L’usine InnovaFeed de la Somme a démarré
L’entreprise spécialisée dans la production de protéines à base d’insectes a accompagné le lancement officiel de son activité à Nesle (80) de l’annonce de nouveaux investissements en France et à l’étranger.
La start-up française InnovaFeed, un des leaders de la production de protéines d’insectes pour les animaux d’élevage, a de l’appétit. Un gros appétit. Le 19 novembre dernier, alors que l’entreprise se réjouissait de la mise en route du «plus grand site de protéines d’insectes» à Nesle, dans la Somme, elle annonçait en même temps une nouvelle levée de fonds pour accélérer sa stratégie d’expansion en France et à l’international. Son montant ? 140 millions d’euros, ce qui porte à 200 millions son financement total. InnovaFeed vise ainsi une nouvelle implantation… outre-Atlantique. La future ferme-usine devrait ainsi sortir de terre courant de l’année 2021 à Decatur, dans l’Illinois. Elle sera associée à l’un des leaders de l’agro-industrie, ADM, et vise une production de 60 000 tonnes de protéines d’insectes. Le business model qui y sera développe s’inspire largement de celui qui est justement en train de monter en puissance plus près de chez nous, dans la Somme.
Symbiose industrielle
«Il y a un an et demi, c’était encore un terrain vague», expliquait il y a quelques jours Clément Ray, l’un des trois cofondateurs d’InnovaFeed en évoquant le démarrage de l’usine de Nesle. Il aura donc fallu moins de dix-huit mois à la jeune entreprise pour réaliser son projet, et y créer «la plus importante unité de production au monde en activité». Pour le territoire, ce sont également une centaine d’emplois à la clé. Avant de s’installer à Nesle, c’est depuis, une autre commune des Hauts-de-France – Gouzeaucourt, près de Cambrai, dans le Nord – qu’InnovaFeed avait eu l’occasion de «se faire la main». En investissant à Nesle, «nous avons pu nous installer près d’une amidonnerie (Tereos) et d’une unité de cogénération», décrit Aude Guo, également cofondatrice d’InnovaFeed. Dans les faits, l’unité de fabrication de protéines d’insectes récupère les coproduits de l’amidonnerie, sans transport mais grâce à un pipeline, pour en nourrir ses insectes. L’énergie fatale de l’unité de cogénération voisine permet, quant à elle, de chauffer les salles d’élevage des insectes. C’est ce que l’on appelle communément une «symbiose industrielle». À partir de ces insectes – une mouche noire -, la start-up fabrique ensuite une gamme de protéines animales destinées à l’alimentation animale et à la fertilisation des cultures.
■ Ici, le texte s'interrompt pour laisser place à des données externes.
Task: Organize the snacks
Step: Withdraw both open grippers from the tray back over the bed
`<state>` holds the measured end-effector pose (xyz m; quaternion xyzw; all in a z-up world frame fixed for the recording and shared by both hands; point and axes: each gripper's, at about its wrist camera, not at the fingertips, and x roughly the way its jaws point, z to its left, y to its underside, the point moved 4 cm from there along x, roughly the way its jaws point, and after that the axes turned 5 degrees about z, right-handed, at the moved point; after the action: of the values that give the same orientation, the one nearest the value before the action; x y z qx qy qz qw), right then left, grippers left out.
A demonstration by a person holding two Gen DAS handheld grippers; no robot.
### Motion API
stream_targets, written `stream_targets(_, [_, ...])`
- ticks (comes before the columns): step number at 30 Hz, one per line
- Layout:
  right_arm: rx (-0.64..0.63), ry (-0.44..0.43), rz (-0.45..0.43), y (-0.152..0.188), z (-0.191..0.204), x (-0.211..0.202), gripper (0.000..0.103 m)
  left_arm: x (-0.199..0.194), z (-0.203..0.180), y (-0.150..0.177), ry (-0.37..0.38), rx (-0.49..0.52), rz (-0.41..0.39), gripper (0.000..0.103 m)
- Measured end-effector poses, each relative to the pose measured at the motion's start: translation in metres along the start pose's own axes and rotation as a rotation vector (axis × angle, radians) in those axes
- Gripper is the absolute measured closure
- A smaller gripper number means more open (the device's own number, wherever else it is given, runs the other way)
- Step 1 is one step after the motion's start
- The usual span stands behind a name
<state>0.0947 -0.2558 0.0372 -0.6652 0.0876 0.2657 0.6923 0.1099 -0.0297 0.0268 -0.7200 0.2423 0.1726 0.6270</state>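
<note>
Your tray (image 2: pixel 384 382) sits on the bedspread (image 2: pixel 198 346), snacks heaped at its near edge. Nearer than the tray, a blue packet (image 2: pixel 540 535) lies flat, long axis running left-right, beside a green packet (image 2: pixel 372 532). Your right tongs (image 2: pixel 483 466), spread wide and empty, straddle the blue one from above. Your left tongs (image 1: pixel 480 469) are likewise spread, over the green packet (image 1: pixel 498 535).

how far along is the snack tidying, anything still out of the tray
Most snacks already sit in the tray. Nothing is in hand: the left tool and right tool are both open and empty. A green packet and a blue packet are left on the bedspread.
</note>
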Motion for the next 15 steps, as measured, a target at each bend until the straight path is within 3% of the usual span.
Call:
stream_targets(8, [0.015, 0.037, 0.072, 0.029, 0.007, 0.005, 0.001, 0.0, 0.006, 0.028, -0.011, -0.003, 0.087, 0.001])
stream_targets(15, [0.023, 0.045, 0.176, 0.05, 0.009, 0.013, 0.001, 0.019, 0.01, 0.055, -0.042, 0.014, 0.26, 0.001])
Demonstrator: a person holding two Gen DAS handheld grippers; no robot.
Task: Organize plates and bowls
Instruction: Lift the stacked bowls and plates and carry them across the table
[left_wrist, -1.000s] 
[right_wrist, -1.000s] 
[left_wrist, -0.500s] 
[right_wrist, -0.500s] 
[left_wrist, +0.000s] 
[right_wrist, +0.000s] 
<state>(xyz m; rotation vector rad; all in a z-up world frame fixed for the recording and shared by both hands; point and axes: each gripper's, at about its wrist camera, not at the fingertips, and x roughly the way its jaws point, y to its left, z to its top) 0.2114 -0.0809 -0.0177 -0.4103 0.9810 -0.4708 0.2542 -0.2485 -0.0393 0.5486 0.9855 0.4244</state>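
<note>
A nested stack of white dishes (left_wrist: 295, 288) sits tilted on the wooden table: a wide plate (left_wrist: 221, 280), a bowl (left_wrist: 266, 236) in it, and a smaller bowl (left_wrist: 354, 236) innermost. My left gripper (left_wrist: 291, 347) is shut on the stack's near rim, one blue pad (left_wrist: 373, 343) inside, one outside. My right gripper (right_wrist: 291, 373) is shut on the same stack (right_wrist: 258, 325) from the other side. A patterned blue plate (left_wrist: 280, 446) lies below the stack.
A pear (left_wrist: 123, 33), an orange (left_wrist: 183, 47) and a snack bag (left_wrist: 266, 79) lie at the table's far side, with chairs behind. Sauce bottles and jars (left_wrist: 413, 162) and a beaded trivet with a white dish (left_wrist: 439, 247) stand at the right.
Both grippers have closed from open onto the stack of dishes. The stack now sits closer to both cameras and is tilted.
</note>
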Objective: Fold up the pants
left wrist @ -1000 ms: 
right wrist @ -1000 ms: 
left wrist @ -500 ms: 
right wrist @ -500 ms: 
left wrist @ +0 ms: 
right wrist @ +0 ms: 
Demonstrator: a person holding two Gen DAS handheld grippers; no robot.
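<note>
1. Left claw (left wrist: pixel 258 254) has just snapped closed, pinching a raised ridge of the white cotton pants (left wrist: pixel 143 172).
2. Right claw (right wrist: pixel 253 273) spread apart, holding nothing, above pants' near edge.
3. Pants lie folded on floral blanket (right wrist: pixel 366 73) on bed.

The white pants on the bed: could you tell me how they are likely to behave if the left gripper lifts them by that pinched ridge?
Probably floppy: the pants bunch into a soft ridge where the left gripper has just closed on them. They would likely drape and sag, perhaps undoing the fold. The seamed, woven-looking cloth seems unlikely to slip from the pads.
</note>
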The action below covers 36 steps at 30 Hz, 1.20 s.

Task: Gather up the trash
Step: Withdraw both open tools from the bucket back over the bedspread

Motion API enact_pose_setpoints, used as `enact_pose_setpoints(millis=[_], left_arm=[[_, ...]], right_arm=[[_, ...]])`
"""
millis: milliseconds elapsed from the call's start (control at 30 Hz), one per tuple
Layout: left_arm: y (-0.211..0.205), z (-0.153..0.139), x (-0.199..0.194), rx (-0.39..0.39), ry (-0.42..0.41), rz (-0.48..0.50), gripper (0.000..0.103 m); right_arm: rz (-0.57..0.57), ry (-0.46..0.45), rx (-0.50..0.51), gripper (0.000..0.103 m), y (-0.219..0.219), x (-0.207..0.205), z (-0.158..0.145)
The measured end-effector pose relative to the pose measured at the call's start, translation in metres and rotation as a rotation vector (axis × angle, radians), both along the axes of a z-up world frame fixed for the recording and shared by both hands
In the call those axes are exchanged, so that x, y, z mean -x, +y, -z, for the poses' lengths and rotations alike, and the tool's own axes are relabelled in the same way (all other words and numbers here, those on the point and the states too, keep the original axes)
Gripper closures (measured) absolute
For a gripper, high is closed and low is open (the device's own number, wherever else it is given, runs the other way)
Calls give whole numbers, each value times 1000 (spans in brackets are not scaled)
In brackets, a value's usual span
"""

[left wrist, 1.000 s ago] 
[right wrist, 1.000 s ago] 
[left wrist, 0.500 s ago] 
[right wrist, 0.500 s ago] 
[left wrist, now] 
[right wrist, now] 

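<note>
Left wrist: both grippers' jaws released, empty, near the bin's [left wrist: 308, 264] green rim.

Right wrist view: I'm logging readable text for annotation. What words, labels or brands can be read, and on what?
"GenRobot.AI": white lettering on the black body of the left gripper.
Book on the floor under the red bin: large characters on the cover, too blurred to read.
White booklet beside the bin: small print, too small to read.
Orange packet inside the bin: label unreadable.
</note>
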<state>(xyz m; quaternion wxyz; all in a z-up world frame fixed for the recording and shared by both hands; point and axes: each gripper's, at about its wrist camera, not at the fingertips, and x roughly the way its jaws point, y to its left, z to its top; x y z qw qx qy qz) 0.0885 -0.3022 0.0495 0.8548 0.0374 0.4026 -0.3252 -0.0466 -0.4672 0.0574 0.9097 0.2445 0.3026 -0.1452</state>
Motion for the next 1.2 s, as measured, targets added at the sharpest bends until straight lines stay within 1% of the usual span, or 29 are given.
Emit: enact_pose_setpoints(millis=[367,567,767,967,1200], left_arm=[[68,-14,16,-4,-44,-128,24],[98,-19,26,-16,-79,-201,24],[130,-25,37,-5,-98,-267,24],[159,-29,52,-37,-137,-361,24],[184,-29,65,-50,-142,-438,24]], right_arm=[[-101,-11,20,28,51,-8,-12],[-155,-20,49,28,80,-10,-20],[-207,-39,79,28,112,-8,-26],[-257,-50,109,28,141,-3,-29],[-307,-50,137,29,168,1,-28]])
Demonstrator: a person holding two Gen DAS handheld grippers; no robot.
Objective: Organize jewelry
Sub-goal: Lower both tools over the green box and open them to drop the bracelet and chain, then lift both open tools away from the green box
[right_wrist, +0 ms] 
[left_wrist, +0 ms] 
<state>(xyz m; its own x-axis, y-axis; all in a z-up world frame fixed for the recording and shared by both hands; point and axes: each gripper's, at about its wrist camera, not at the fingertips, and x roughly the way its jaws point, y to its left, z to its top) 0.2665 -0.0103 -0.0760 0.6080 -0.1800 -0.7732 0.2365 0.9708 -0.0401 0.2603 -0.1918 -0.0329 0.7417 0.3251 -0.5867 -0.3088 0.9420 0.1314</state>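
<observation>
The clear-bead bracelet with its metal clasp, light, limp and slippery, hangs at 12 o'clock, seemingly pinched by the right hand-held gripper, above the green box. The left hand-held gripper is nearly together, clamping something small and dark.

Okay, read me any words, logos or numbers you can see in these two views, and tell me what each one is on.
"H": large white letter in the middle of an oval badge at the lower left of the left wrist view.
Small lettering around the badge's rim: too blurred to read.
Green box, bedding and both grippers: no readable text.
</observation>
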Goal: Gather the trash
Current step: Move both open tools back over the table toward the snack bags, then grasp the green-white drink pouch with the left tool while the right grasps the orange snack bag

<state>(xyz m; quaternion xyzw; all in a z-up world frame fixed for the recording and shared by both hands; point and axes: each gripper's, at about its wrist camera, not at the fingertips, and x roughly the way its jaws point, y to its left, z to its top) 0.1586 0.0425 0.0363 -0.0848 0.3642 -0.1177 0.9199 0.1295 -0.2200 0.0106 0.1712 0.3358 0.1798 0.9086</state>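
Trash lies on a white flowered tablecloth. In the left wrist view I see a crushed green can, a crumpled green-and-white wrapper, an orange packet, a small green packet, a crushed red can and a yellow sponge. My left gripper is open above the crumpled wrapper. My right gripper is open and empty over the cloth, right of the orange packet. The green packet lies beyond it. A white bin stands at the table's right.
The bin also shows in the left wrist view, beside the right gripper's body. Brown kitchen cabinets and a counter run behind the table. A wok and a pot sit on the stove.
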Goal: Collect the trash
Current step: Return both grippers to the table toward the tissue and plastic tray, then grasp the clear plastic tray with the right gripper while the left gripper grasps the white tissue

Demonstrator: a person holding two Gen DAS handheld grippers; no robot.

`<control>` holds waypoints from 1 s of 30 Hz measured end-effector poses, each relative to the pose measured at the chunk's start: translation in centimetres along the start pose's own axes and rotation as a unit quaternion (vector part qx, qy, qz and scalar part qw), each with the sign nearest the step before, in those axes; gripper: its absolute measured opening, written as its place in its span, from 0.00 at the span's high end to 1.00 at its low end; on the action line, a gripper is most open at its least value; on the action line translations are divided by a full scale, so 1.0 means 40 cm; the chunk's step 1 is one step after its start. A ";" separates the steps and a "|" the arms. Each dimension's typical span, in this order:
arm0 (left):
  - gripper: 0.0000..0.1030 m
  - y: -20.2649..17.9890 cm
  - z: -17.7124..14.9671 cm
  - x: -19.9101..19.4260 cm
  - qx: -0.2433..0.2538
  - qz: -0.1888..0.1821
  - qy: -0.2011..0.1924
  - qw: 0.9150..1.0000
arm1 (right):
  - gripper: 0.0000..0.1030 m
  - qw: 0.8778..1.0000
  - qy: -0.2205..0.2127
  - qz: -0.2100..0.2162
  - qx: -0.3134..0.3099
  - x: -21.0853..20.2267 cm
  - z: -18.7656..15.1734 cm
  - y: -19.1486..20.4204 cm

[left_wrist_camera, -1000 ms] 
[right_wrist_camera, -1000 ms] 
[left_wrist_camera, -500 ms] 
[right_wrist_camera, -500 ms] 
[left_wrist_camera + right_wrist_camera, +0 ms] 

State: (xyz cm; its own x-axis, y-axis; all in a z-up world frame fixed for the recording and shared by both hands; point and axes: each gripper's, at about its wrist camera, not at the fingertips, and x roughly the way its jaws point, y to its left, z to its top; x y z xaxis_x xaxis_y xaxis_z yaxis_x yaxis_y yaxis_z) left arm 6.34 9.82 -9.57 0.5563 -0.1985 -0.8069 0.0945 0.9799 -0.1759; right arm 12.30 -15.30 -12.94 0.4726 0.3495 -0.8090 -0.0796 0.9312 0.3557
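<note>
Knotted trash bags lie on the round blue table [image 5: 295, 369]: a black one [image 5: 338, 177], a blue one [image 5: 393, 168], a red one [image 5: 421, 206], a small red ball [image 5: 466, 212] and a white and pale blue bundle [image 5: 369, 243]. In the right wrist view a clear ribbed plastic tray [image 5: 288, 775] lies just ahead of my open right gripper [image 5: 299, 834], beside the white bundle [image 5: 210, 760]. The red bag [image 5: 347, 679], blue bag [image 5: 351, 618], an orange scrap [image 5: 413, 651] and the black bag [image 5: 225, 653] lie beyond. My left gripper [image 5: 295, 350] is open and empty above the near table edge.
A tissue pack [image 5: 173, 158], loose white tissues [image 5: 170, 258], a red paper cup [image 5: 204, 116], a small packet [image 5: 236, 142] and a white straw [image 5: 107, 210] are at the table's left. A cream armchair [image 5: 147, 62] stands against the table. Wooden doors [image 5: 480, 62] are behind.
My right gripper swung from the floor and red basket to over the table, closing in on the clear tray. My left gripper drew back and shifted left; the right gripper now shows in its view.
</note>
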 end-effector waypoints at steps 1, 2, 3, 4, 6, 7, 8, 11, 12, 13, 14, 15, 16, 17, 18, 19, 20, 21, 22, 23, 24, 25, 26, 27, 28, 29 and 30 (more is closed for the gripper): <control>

Un savoir-faire français exporté
S’il peut paraître simple vu de l’extérieur, le schéma de production est en réalité complexe puisqu’il fait appel à de l’intelligence artificielle et des milliers de capteurs. Pour les responsables d’InnovaFeed, la construction de l’usine a été «un vrai défi technologique». «Il a fallu imaginer nos propres équipements», confirme Aude Guo. Enfin, pour permettre aux insectes élevés dans une atmosphère contrôlée de donner le meilleur d’eux-mêmes, «il faut les chouchouter». À la clé, la start-up française vise une production de 100 000 tonnes de nutriments fabriqués à partir de sa matière première vivante, dont 15 000 tonnes de protéines. Le reste, de quoi s’agit-il ? D’huile fabriquée avec les restes d’insectes ou de lisier d’insectes. À l’issue du process, «l’insecte est entièrement valorisé», explique-t-on chez InnovaFeed. Dans sa future usine de l’Illinois, l’objectif d’InnovaFeed est de produire 400 000 tonnes de nutriments, dont 60 000 tonnes de protéines. Mais bien que quatre fois plus grande, cette future géante américaine n’en restera pas une usine à l’inspiration bien française.